L’IDEA
Una donna, di circa quarant’anni, sola, sostituisce i genitori morti
con l’adozione di un anziano povero, che tiene in casa come un prigioniero,
non gli fa mancare nulla ma lo costringe a passare tutto il suo tempo
su una carrozzella da invalido anche se lui è sano e lucido, all’inizio
lo detesta ma ha bisogno della sua presenza, lo imbavaglia per non sentirlo
parlare ma poi cerca in lui il conforto improbabile di un fidanzato o
di un padre.
Lui è una persona che vive in un mondo a parte, interiore e astratto,
abituato alla solitudine e alla miseria ha una visione caustica della
realtà, parla con l’ironia e il distacco di chi ha conosciuto
gli aspetti peggiori della vita, ma non è meno egoista di lei.
Patisce le sue angherie e le sue manie ma i suoi servizi, la sua ospitalità
e la sua protezione gli fanno comodo. Dentro di sé ha una ricchezza
che non esprime perché ha perso la fiducia che qualcuno sia interessato
ad ascoltarlo, la sua ossessione per i bisogni primari è una conseguenza
della sua vita di privazioni ma è anche uno scudo della sua sensibilità.

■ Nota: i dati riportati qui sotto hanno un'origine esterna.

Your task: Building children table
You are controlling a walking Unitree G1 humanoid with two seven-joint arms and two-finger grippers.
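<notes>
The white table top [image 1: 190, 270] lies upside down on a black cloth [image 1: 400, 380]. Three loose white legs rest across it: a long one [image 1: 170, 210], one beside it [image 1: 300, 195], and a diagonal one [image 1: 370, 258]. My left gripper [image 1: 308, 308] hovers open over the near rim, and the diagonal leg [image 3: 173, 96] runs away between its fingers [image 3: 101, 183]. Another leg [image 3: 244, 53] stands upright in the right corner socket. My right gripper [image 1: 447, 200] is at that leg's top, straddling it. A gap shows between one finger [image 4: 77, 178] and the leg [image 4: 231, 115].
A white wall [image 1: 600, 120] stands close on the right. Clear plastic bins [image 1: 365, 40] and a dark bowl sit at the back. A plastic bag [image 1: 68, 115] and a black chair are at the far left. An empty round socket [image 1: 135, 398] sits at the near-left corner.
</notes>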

Lei si fa chiamare Jessica e la solitudine la spinge a vivere per interposta
persona, è immersa in una gabbia telecomunicativa che le dà
l’illusione di vivere una socialità che è una realtà
virtuale. Per mantenersi fa la telefonista casalinga di una linea erotica,
tutti i suoi clienti sono per lei come fantasmi di un fidanzato del passato
o della sua immaginazione. Interviene telefonicamente nelle trasmissioni
televisive che ricercano le persone scomparse, inventandosi false testimonianze,
vorrebbe sentirsi utile, essere al centro degli eventi altrui perché
non ci sono eventi nella sua vita. S’identifica con le donne che
scompaiono improvvisamente senza lasciare traccia, immaginando che la
loro scomparsa sia un radicale cambiamento di vita. Scrive lettere con
la posta elettronica ad un amica mai incontrata, forse inesistente, è
attratta morbosamente e nello stesso tempo terrorizzata da un serial-killer
di donne sole, al punto tale di cercare aiuto nella polizia. Nel secondo
atto un giovanissimo ed inquietante agente delle assicurazioni si presenta
a casa della donna, potrebbe essere lui il serial-killer?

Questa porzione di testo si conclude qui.